Mariners starting pitcher James Paxton delivers against the Yankees at...

Mariners starting pitcher James Paxton delivers against the Yankees at Yankee Stadium on June 21. Credit: Kathleen Malone-Van Dyke

Time to give thanks, Yankees fans.

In the first of what could be multiple top-of-the-rotation offseason additions, the Yankees acquired lefthander James Paxton from the Mariners on Monday night, giving up three prospects, including highly touted lefthander Justus Sheffield.

The Yankees hope Paxton can help solidify their rotation by offering what their other starters did not, at least not for the entirety of 2018: high-end production from a high-end arm.

“He’s establishing himself as a real quality lefthander in the game today, and obviously doing it within our league,” general manager Brian Cashman said. “It’s nice to add him to the mix of what we already have. We have a talented pitching staff and I think he’s going to provide some more impact into that staff. But I need to add to him.”

Paxton comes with a caution sign: questionable durability, as shown by seven trips to the disabled list since 2014. His 3.76 ERA and 1.10 WHIP in 2018 came in 28 starts and 160 1/3 innings — both career highs. He spent time on the DL with lower back inflammation and a left forearm contusion.

Although he’s never been an All-Star or received a Cy Young vote, Paxton, 30, has long been thought to have a very high ceiling. He was a top-100 prospect circa 2012-14. But that injury history has contributed to his inability to fulfill  his potential.

Cashman said the Yankees were encouraged by Paxton “continuing to trend in the right direction,” including jumping from 20 major-league starts in 2016 to 24 in ’17 to 28 in ’18. He was 11-6 in 2018 and 23-11 the past two seasons.

“I continue to try to work toward being healthy for an entire season,” Paxton said. “I feel like I’ve been lucky I haven’t had any really bad injuries as far as elbow, shoulder, that kind of stuff. The good news so far has been that all the injuries I’ve had haven’t reoccurred. I’ve learned how to make sure those things don’t happen again through exercise or whatever.”

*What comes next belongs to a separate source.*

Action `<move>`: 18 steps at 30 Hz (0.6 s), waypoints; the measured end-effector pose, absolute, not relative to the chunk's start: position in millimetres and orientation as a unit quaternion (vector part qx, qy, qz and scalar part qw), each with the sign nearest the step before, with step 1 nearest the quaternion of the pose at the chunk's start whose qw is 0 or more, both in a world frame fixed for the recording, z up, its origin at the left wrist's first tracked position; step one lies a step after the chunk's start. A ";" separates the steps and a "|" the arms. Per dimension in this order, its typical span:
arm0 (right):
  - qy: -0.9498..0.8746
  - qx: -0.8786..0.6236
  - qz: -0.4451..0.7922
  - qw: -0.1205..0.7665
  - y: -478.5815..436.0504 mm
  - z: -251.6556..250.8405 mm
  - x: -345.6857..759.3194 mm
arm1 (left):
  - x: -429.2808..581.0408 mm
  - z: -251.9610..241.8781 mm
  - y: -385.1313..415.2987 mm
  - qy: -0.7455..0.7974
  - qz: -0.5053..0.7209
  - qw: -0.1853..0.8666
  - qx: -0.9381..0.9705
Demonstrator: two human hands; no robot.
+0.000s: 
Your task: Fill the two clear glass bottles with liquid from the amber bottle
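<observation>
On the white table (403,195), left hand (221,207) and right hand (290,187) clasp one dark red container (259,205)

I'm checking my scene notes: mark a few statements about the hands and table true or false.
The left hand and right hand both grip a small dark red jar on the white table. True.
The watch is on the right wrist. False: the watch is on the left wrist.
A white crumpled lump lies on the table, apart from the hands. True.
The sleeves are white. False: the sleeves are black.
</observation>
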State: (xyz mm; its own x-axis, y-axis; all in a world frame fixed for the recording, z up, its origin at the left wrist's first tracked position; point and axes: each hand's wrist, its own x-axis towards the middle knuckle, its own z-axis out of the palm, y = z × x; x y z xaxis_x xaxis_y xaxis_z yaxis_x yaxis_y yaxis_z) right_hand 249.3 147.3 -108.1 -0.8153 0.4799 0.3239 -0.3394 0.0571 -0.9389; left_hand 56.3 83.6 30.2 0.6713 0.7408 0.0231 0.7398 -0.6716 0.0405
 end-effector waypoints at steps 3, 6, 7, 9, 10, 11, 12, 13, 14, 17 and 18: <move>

Said Cashman: “He passed our medical review and we’re excited to welcome him to the Yankee family.”

Paxton, a member of the Mariners' organization since the 2010 draft, made news in May when he no-hit the Blue Jays in Toronto, becoming the first Canadian-born pitcher to accomplish that feat on Canadian soil. Listed at 6-4 and 235 pounds, Paxton is nicknamed “Big Maple.”

A veteran of parts of six big-league seasons, Paxton is under control through the 2020 season. He made $4.9 million in 2018 and is due for a raise via arbitration this winter.

Paxton throws a four-seam fastball that averages 96 mph and a sinker at about that velocity, according to Brooks Baseball, plus a curve and a cutter.

That repertoire helped Paxton become one of the preeminent strikeout pitchers in the majors. Among hurlers with at least 160 innings in 2018, Paxton, who struck out 208 batters,  ranked fourth with a 32.3-percent strikeout rate, right behind Justin Verlander, Max Scherzer and Gerrit Cole.

Cashman has been open about his desire to add multiple starting pitchers — beyond re-signing CC Sabathia — to bolster the Yankees’ rotation behind Luis Severino and Masahiro Tanaka. Paxton helps satisfy that need.

In 2018, Severino made 32 starts — the only Yankee to make more than 29 — but had a 5.57 ERA in the second half (3.39 ERA overall). Tanaka had a 3.75 ERA in 27 starts.

“We’ve got one in the fold,” Cashman said. “And at the very worst we’re looking to add another.”

In addition to Sheffield, the Yankees sent righthander Erik Swanson and outfielder Dom Thompson-Williams to Seattle.

Sheffield, 22, was considered the Yankees’ top prospect — he is ranked No. 31 in baseball by MLB Pipeline — and touched the majors in 2018, getting into three games as a reliever. A starter by trade,  Sheffield had a 2.48 ERA and 1.14 WHIP in 25 games (20 starts) for Double-A Trenton and Triple-A Scranton/Wilkes-Barre.

The other two minor-leaguers are secondary pieces. Swanson was ranked as the Yankees’ No. 22 prospect and Thompson-Williams was not ranked in the top 30.

Swanson, 25, reached Triple-A last season, posting a 3.86 ERA and 1.07 WHIP in 14 games (13 starts) after dominating for Trenton (0.42 ERA, 0.87 WHIP in eight games).

Thompson-Williams, 23, is a bit of a wild card. A 2016 fifth-round draft pick, he posted solid power numbers — .546 slugging percentage, 22 homers, 17 doubles, four triples — across two Class A  levels in 2018. He batted .299, had a .363 OBP and played primarily centerfield.

Still on the Yankees’ to-do list, per Cashman: at least one more starter, a middle infielder and bullpen help.

“I got a lot of heavy lifting to do,” he said. “This is one example of the work to be done.”